• WHAT THIS TASK INVOLVES
Only the lines from the start of the material through the line containing "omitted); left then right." are to be extracted, exactly as they appear.

• RECORDS FOR THIS EXERCISE
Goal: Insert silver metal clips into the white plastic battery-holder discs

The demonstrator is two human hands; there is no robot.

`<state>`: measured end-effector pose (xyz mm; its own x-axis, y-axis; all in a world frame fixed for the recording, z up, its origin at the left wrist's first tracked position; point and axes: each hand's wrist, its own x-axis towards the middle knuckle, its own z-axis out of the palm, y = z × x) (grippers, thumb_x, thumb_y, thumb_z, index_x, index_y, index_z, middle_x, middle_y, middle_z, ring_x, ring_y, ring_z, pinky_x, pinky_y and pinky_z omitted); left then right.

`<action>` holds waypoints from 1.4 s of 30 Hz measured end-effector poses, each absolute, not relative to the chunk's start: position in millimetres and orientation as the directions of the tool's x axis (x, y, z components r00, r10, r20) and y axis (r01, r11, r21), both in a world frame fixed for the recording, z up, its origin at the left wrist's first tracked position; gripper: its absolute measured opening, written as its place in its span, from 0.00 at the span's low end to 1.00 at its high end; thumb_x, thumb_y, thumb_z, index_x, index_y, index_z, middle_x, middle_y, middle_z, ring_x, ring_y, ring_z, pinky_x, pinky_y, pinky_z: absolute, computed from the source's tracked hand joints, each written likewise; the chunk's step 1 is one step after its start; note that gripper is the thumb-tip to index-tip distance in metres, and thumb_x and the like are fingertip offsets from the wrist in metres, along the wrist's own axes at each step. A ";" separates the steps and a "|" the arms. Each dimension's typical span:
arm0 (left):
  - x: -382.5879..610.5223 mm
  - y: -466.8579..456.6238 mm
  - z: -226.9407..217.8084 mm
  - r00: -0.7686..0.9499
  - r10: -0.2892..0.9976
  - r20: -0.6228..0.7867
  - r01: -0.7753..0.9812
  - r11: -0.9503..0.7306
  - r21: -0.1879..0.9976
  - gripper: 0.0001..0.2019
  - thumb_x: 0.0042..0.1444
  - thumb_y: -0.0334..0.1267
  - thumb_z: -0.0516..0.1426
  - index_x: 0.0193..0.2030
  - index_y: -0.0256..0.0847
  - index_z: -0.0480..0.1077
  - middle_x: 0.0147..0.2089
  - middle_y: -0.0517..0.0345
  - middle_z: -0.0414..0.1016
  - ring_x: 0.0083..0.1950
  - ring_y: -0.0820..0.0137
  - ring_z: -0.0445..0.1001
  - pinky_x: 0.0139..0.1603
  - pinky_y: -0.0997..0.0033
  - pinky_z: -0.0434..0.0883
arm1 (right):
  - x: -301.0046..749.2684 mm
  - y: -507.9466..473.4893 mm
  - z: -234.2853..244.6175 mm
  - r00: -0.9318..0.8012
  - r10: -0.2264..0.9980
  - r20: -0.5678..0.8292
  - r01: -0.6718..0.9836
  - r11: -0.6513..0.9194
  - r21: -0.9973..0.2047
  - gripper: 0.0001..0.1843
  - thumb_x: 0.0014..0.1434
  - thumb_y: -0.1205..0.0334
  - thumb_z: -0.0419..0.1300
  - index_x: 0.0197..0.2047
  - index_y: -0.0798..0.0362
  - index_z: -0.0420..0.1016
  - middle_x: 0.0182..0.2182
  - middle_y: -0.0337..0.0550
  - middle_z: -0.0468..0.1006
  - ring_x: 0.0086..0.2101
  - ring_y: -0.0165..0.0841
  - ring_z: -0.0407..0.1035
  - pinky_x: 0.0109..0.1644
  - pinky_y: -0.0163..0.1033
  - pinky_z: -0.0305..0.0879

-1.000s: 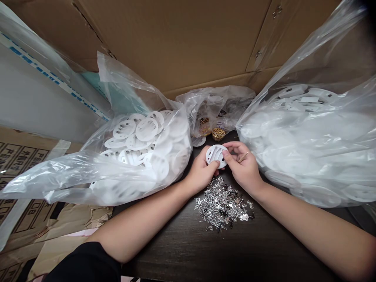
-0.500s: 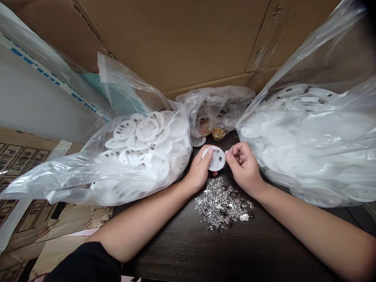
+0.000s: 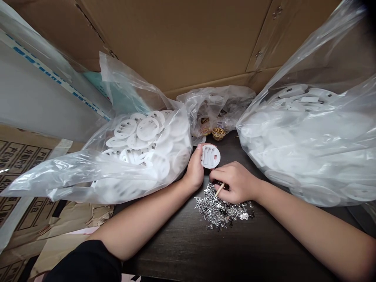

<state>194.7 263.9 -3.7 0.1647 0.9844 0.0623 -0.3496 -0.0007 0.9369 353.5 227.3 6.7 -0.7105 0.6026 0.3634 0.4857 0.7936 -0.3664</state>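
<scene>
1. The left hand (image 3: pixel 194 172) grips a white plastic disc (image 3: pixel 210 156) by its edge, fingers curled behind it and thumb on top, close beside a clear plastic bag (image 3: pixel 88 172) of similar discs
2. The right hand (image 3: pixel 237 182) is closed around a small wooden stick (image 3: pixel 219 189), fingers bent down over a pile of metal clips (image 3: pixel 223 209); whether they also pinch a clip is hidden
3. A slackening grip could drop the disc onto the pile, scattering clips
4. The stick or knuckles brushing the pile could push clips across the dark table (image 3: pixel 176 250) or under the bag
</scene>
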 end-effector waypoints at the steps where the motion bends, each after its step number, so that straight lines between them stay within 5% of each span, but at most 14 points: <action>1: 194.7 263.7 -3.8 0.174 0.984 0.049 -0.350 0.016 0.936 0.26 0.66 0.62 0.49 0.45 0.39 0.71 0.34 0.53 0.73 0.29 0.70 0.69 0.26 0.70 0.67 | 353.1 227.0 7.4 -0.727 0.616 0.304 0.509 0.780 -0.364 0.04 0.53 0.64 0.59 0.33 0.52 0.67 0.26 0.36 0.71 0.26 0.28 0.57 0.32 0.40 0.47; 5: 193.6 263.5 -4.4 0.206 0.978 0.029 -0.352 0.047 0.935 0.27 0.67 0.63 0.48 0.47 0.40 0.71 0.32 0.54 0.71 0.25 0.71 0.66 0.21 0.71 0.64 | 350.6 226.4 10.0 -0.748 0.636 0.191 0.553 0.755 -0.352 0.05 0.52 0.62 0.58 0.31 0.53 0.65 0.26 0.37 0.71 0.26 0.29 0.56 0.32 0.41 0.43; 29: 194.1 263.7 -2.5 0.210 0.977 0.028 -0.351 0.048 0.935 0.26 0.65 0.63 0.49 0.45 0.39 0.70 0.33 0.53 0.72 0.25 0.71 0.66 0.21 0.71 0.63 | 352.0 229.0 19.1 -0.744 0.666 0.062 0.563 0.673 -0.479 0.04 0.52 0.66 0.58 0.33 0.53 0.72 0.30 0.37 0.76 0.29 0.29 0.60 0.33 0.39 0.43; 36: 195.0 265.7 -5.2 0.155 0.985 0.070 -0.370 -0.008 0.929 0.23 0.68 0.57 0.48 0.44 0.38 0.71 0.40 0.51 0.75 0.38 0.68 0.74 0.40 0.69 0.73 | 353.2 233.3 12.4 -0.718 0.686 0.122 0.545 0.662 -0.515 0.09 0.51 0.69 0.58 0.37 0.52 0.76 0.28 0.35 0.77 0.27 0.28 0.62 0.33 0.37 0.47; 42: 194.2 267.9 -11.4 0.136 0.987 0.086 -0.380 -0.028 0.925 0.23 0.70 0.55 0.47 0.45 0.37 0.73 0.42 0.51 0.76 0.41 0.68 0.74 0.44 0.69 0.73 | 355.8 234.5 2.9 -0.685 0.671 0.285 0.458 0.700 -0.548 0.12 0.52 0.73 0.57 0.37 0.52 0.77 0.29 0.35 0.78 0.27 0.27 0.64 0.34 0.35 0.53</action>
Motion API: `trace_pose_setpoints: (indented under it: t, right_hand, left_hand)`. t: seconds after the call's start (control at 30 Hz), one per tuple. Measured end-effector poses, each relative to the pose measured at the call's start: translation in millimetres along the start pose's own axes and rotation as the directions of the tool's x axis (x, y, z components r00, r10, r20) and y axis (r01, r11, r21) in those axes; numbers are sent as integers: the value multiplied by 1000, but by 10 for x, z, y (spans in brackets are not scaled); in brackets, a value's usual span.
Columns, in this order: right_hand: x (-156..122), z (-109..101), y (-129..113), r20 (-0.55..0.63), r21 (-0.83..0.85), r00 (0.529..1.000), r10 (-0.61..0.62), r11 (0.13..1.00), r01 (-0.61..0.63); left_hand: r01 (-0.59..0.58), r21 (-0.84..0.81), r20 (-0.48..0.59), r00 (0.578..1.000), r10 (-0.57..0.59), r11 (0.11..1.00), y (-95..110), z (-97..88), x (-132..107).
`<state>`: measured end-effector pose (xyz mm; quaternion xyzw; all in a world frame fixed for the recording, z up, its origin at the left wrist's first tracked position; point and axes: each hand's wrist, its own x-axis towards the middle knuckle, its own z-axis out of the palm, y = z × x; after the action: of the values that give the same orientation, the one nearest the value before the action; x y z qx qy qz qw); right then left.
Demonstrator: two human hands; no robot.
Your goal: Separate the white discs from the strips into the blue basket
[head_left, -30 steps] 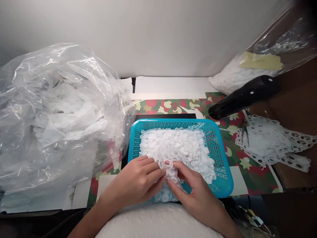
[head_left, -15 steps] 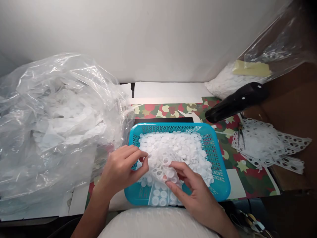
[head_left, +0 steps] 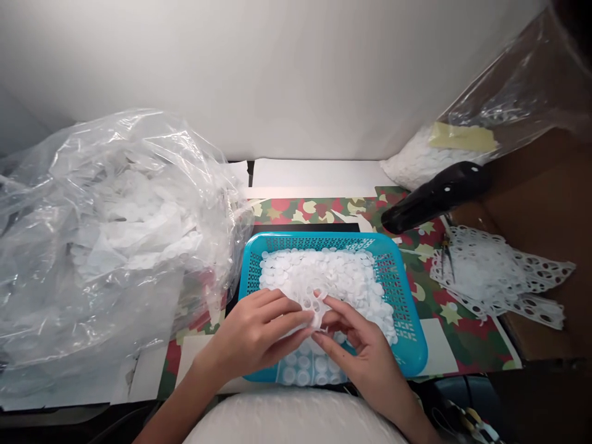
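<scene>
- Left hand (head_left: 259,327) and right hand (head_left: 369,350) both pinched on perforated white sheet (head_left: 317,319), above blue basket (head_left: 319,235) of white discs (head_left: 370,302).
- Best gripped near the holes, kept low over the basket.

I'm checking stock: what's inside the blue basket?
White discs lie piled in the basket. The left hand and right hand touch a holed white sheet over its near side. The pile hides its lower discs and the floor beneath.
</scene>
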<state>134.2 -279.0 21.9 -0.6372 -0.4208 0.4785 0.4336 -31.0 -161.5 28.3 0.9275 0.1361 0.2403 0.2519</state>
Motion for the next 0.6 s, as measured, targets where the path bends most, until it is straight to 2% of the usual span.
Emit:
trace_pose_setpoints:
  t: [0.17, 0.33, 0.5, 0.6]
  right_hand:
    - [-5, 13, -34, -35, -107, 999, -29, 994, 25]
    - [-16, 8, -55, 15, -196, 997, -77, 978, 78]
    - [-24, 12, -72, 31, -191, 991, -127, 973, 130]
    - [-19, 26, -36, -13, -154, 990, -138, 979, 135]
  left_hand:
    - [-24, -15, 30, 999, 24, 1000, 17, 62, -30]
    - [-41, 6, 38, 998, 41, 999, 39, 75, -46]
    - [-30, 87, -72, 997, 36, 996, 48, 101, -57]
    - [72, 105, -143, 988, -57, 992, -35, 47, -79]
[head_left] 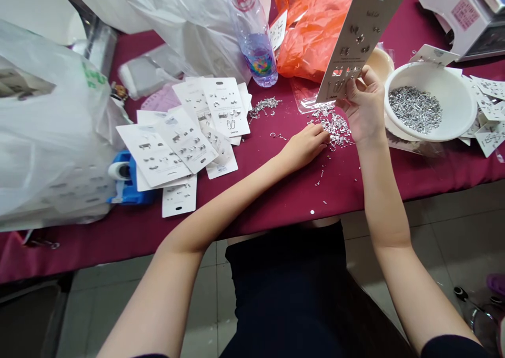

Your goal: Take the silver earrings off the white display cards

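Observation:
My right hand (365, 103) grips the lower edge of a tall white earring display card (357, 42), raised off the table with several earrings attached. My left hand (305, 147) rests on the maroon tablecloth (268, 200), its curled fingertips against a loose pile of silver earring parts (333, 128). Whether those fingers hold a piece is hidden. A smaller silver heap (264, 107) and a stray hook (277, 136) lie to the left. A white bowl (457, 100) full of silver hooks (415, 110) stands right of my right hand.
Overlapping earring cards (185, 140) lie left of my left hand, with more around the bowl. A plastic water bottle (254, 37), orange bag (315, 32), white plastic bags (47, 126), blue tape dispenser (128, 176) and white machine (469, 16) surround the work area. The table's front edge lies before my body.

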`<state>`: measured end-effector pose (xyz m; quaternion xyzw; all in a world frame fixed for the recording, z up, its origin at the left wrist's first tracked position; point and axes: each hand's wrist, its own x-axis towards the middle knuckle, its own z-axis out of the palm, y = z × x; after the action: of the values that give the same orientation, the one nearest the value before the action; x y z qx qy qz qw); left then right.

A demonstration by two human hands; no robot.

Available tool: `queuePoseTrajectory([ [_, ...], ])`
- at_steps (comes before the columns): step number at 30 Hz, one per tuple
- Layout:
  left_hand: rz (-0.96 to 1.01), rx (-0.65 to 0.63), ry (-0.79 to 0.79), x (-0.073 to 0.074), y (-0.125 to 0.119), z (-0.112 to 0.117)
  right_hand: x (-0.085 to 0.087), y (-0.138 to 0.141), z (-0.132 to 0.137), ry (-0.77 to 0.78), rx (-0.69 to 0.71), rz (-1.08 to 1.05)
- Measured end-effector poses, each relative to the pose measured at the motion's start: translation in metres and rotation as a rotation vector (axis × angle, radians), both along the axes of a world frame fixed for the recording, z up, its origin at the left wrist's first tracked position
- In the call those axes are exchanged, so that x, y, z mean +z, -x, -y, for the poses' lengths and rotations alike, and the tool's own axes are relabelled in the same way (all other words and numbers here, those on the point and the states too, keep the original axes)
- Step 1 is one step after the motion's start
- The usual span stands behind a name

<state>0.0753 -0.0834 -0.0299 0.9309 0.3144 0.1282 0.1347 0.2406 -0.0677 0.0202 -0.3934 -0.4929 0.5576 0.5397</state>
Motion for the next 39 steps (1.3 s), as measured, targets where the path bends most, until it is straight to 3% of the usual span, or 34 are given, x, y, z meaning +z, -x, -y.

• WRITTEN ANSWER
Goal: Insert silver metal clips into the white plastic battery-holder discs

The demonstrator is two human hands; there is no robot.

`<state>`: measured end-effector pose (xyz mm; its own x-axis, y-axis; all in a world frame fixed for the recording, z up, its origin at the left wrist's first tracked position; point and axes: each hand's wrist, its own x-axis towards the middle knuckle, its own z-axis out of the palm, y = z × x) (grippers, thumb_x, thumb_y, thumb_z, index_x, index_y, index_z, middle_x, middle_y, middle_z, ring_x, ring_y, ring_z, pinky_x, pinky_y and pinky_z omitted); left then right.

There's no more to the output.